Scientists Finally Figured Out When Humans Started Having Sex With Neanderthals

Impact

The news: There's a good chance as much as 2% of your DNA comes from neanderthals. That's because your ancestors weren't picky.

Following the tireless work of scientists who are maybe a little too interested in the subject, we have a good idea of when the first human ancestor decided to get it on with a neanderthal.

How we know: In 2008, an ivory carver near the settlement of Ust'-Ishim in western Siberia found a bone sticking out of sediments while fossil hunting along the Irtysh river. The bone turned out to be a femur, which radiocarbon dating put at 45,000 years old. 

Using the femur, scientists Svante Pääbo and Janet Kelso of the Max Planck Institute for Evolutionary Anthropology in Leipzig were able to sequence his genome in order to give an estimation of the first neanderthal-human union.

Study co-author Janet Kelso told Live Science the femur belonged to "the earliest directly dated modern human outside of Africa and the Middle East, and the oldest modern human [genome] to have been sequenced."

"From this we conclude that the population to which the Ust'-Ishim individual belonged diverged from the ancestors of present-day Europeans and Asians before, or at around the same time as, these groups diverged from one another," Kelso said.

Previous estimates have traced our neanderthal legacy back to anywhere from 37,000 to 86,000 years ago. About 10,000 to 20,000 years after first mating with humans, neanderthals went extinct.

Other findings: We learned about more than just boning from this guy's bone. His diet, it seems, included C3 plants (a group that includes beans, wheat, garlic and pears) as well as animals that ate such plants. He may have also dined on freshwater fish.

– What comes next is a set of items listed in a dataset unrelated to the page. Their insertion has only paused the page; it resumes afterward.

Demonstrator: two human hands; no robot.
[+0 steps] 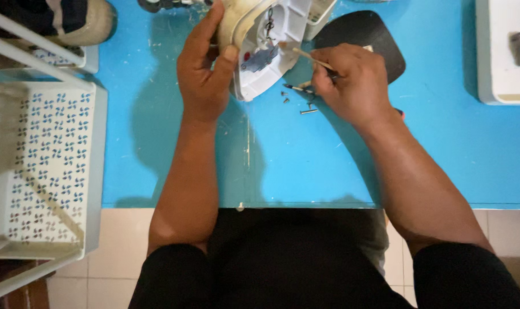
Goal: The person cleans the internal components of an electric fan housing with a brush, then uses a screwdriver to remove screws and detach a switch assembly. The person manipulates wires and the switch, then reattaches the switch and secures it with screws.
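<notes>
White appliance shell (277, 43) sits clamped in left hand (205, 66); right hand (351, 77) pinches, seemingly, a thin stick (308, 56).

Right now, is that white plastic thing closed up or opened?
Opened. The white plastic housing, steadied by the left hand, shows its inner parts; loose screws lie on the blue table beside the right hand.

Bright, even overhead light, soft arm shadows on blue table (443, 149), sharp focus, slight edge distortion.
</notes>
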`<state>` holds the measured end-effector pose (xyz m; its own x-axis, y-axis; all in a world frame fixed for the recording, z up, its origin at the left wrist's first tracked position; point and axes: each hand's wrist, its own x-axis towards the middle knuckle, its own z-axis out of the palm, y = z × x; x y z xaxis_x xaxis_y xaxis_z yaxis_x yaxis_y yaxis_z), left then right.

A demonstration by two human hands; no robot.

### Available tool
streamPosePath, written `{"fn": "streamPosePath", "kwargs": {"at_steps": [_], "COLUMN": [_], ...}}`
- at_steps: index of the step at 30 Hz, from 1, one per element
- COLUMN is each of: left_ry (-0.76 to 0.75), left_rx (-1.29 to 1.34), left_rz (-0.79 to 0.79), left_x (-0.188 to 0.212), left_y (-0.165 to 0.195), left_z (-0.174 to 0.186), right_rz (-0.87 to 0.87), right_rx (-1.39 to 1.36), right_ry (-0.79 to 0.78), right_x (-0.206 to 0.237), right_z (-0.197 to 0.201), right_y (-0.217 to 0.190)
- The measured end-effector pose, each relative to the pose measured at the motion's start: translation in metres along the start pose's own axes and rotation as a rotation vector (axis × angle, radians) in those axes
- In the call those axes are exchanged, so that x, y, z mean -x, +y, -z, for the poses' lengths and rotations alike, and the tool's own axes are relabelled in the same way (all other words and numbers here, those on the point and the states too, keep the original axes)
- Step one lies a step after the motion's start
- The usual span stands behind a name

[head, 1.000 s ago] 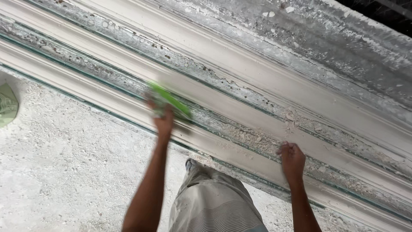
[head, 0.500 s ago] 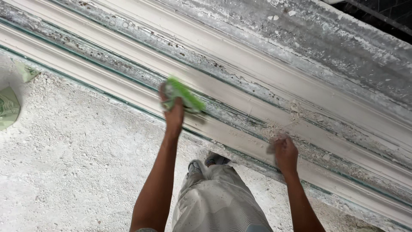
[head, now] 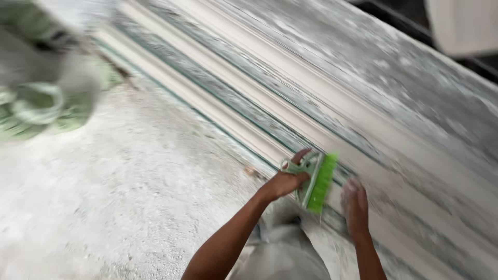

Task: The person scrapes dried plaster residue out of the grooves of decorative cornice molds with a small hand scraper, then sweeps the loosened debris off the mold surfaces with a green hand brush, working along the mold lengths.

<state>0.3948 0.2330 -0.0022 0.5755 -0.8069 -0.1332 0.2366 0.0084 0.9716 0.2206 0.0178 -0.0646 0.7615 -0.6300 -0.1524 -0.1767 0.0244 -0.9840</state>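
The left hand (head: 286,181) is closed around the handle of a green scrubbing brush (head: 314,180), its bright green bristles turned towards the long pale moulding (head: 223,111) that runs diagonally across the view. The brush sits against the lower edge of that moulding, just beside its green-streaked groove. The right hand (head: 355,203) lies flat and open on the moulding, just beyond the brush, holding nothing. Below the moulding spreads a rough, dusty floor (head: 119,192). Well away from the brush, near the moulding's far end, a blurred green bucket (head: 41,103) shows.
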Motion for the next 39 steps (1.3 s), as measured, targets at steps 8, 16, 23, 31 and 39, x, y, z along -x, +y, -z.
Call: {"fn": "streamPosePath", "kwargs": {"at_steps": [8,16,23,31,39], "left_ry": [0.31,0.824,1.271,1.426,1.158], "left_rx": [-0.195,0.01,0.142,-0.021,0.049], "left_rz": [0.162,-0.102,-0.136,-0.216,0.176], "left_x": [0.114,0.143,0.181,0.207,0.182], "left_y": [0.051,0.021,0.03,-0.024,-0.109], "left_z": [0.036,0.033,0.071,0.06,-0.001], "right_rz": [-0.245,0.017,0.118,0.122,0.459], "right_rx": [-0.379,0.113,0.544,0.904,0.606], "right_ry": [-0.33,-0.604,-0.701,-0.687,-0.783], "right_x": [-0.046,-0.031,-0.029,-0.034,-0.019], "right_z": [-0.151,-0.177,-0.124,-0.103,-0.113], "right_y": [-0.005,0.01,0.029,0.035,0.006]}}
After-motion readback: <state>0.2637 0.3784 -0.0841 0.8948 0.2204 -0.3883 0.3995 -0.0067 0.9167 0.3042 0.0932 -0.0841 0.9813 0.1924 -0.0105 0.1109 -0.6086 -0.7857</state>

There are also clues about just how humans arrived in Siberia in the first place. While it was previously thought that some of our ancestors migrated there from the south around the coast, this new discovery has thrown previous theories about neanderthal migration patterns into doubt.

So not every takeaway is super exciting for those not actively studying our ancestors. But unlocking when neanderthals' influence on our genome began is a first step to learning a lot more about how we lived — and what we adapted to — tens of thousands of years ago.